Since Sirius the luminary star-denizen doesn't have any more idea about Earth life or humans than Sirius the abandoned puppy does, everything he learns is filtered through the dog's perceptions. This is something DWJ is amazing at, being able to look at some ordinary thing like a telephone cord and describe it the way someone would who'd not only never seen a telephone cord before, but didn't even understand the concept of telephones. (It just occurred to me that kids today might not know what a telephone cord is either. Now I feel old.) I love working out what Sirius is seeing. I also like the path Sirius takes from being an arrogant, powerful being with anger management issues to becoming someone who cares about others and puts their needs first.
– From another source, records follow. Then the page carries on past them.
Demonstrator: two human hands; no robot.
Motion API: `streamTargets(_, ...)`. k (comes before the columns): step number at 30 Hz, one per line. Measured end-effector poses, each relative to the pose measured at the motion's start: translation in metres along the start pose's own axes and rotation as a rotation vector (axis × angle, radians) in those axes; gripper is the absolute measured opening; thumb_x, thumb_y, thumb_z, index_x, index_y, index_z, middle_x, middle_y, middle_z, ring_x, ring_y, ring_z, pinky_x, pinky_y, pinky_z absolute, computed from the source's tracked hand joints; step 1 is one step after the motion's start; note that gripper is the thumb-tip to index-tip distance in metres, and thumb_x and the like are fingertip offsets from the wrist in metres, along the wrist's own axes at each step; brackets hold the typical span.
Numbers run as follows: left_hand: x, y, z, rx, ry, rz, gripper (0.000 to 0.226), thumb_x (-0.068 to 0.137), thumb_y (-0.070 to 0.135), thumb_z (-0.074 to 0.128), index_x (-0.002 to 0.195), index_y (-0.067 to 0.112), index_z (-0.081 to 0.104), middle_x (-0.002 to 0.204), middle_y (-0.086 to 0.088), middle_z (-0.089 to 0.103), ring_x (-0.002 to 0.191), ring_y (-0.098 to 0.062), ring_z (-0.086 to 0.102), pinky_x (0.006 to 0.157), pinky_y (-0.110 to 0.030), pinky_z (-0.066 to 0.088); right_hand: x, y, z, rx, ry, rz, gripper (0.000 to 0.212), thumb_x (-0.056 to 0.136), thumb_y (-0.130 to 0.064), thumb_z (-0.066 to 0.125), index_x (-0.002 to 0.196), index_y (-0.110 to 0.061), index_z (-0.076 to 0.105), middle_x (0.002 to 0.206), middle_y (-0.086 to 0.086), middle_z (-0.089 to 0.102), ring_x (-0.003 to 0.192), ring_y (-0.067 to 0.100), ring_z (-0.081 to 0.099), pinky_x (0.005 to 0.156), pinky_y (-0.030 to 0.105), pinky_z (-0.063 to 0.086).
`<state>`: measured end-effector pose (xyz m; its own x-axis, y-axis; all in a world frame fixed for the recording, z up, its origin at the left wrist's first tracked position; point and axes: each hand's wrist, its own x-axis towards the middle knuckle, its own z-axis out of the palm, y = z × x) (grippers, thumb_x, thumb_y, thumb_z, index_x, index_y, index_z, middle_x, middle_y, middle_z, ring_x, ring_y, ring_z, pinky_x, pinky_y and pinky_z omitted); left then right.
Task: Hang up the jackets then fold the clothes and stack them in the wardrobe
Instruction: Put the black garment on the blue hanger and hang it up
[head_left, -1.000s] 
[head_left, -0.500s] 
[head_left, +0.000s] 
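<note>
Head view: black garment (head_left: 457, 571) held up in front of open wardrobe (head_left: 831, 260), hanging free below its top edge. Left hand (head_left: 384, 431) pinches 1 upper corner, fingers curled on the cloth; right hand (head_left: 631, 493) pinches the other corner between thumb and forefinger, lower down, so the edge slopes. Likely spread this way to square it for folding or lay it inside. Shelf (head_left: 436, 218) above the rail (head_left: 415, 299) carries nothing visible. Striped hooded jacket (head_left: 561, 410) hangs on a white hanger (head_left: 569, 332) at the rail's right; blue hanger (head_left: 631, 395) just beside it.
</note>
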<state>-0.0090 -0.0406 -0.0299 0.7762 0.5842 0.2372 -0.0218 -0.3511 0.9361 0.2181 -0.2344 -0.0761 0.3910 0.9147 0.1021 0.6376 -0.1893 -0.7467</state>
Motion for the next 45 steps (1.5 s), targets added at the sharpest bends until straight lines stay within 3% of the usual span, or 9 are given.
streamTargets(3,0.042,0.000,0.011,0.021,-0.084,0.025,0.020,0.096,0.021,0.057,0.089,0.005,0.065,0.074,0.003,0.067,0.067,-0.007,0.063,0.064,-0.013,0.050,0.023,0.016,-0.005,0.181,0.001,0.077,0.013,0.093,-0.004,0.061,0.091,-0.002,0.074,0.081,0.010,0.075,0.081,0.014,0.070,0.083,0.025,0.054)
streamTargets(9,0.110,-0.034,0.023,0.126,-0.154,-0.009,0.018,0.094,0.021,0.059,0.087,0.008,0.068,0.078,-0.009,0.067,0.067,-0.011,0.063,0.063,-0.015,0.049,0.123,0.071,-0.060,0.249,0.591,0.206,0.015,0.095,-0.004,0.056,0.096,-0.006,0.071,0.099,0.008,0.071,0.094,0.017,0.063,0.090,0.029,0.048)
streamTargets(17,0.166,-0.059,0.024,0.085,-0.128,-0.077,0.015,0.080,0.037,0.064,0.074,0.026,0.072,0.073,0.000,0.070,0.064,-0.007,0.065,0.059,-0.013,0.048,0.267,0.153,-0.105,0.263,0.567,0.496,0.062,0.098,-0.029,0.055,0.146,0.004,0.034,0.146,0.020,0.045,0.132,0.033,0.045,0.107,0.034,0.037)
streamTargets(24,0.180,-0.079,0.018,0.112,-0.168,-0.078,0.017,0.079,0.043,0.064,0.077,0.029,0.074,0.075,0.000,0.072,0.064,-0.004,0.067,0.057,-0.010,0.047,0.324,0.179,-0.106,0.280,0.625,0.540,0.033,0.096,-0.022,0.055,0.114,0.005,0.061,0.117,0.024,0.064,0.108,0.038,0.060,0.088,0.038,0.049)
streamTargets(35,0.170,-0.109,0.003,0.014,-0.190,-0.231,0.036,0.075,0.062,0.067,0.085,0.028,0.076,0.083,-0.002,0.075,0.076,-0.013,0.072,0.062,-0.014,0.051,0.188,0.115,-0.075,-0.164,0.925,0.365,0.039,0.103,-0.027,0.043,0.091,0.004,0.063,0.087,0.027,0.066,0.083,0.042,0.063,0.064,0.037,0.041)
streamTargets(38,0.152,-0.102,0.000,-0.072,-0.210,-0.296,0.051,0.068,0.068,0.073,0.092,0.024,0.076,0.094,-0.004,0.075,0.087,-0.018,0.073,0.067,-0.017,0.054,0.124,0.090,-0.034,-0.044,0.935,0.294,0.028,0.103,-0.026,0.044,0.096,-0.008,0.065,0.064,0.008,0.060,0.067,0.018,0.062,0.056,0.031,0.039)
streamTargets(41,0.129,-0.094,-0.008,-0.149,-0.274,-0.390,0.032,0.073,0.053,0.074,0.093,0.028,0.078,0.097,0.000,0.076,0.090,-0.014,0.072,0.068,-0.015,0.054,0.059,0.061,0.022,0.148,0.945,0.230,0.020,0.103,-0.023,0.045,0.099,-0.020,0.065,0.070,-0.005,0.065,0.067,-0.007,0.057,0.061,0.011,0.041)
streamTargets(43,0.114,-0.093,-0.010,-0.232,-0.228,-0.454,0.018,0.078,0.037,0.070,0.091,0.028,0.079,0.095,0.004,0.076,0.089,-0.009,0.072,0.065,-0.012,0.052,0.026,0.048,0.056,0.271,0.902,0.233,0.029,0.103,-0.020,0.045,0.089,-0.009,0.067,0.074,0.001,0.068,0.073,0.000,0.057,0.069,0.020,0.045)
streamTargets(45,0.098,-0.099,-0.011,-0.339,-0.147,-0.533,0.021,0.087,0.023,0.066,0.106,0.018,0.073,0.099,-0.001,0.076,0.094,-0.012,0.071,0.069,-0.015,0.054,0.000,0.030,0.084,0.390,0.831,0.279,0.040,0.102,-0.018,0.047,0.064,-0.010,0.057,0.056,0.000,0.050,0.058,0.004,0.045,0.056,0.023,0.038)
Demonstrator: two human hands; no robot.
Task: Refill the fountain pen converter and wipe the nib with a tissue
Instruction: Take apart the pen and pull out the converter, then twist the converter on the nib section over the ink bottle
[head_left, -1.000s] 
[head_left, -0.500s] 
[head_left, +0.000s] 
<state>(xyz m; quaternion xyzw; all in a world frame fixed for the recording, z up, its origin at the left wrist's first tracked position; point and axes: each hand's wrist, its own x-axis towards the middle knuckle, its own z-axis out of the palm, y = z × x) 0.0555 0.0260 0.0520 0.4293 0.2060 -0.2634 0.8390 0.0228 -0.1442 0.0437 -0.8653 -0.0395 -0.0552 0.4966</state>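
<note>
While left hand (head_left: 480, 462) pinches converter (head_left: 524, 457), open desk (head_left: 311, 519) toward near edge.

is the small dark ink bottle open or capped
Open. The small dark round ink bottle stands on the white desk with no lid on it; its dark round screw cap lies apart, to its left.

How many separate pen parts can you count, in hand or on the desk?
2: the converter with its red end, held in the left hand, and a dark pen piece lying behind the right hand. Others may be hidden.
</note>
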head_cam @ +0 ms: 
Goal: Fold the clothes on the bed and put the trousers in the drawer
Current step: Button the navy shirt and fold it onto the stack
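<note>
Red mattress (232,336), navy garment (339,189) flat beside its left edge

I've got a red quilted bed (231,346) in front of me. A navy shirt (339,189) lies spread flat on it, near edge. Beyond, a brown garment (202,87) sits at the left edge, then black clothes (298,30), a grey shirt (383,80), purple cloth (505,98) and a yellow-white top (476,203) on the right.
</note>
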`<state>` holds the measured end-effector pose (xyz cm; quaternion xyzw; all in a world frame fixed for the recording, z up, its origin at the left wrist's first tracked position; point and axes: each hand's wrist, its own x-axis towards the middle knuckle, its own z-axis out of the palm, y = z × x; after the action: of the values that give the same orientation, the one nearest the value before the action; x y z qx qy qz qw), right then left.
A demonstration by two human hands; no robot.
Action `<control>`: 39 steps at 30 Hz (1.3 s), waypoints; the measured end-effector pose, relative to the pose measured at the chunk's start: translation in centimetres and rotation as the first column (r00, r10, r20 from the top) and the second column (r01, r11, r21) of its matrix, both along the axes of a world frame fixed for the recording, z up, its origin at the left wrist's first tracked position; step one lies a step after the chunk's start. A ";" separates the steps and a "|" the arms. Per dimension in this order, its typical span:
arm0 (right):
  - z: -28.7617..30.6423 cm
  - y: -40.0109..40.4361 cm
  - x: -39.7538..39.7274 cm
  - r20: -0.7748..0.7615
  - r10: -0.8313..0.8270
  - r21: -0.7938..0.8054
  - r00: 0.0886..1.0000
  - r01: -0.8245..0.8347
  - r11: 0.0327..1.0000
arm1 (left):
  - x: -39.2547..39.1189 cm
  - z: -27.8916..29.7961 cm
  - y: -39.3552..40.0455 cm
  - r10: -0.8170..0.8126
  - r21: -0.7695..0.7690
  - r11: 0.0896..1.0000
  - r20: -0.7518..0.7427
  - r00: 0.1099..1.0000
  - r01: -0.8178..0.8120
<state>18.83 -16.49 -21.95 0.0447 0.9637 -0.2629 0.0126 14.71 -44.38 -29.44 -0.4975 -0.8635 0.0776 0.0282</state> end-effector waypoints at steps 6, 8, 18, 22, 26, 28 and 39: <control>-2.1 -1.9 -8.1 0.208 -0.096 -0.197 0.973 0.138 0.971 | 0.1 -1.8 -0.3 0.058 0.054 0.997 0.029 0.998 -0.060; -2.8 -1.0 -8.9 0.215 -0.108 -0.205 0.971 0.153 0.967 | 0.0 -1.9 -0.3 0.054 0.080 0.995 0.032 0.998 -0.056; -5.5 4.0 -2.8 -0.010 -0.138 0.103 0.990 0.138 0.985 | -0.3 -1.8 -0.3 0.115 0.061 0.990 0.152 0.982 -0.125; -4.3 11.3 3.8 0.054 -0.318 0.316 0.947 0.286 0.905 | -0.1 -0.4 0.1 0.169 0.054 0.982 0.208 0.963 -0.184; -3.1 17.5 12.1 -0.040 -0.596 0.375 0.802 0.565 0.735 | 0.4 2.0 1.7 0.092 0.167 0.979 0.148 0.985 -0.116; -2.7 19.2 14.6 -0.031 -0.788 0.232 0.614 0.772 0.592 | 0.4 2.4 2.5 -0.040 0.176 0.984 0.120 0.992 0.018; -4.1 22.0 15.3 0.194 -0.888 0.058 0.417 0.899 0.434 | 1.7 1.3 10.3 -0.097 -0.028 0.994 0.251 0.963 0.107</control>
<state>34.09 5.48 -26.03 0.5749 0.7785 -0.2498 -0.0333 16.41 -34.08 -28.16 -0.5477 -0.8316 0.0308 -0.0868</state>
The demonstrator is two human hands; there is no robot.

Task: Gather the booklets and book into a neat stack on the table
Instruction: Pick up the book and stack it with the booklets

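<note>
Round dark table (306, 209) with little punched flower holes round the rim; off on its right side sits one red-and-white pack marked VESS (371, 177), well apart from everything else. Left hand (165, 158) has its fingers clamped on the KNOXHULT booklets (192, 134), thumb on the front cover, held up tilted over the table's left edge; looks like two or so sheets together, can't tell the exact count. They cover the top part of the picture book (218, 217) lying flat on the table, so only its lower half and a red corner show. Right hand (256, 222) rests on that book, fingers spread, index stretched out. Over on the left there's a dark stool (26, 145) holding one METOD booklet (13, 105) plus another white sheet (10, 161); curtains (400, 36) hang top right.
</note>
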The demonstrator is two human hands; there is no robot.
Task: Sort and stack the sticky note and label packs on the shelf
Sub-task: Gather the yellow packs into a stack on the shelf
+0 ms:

It could all be down to how very helpless he is, even when he's a full-grown dog, but I figure someone truly irredeemable wouldn't have changed no matter how helpless he became.

The characterization is just superb, as usual, and once again DWJ gives us a dysfunctional family that is maybe too realistic for comfort. Kathleen is the poor relation who's in the same situation Sirius is, dependent on a family in which the adults are unreliable. Basil's the oldest son, kind of a jerk because he's bigger and a bully; Robin's the middle child, too weak to stand up to Basil even though he likes Kathleen. Mr. Duffield, Kathleen's uncle, is the distant father who doesn't notice anything that isn't important to him. And Duffy, his wife, is a nasty shrew whose laziness and viciousness is most obvious when she blackmails Kathleen into doing all the cooking and household chores to keep Sirius (Leo, as Kathleen names him) from being thrown out or killed. I don't know how old Kathleen is, but she can't be older than 11, and the thought of a healthy grown woman standing by while a child struggles with responsibilities she's not ready for makes me sick. One of the things I love most about this book is when Miss Smith, a kind and intelligent old lady who knows "Leo" is more than he appears, adopts Kathleen to get her out of the Duffields' house and give her a real home. I don't care that that was probably unrealistic even for 1975; I want to believe that a horrible biological family is not a life sentence.

Finally, I'm fascinated by the mythology of the story, both the invented mythos of the star-denizens and the Celtic myth elements of the cold dogs and the Hunt. Most of the story is set on Earth, so the bits about the denizens are sort of in the background, but DWJ never lets anything go to waste. Polaris is a variable star? Its denizen must be a stammerer! I get the impression that DWJ had thought the background through enough that she could have written a second book just based on that material. It's the sort of thing that gives depth to a story, and I'd admire Dogsbody for it even if I didn't love it.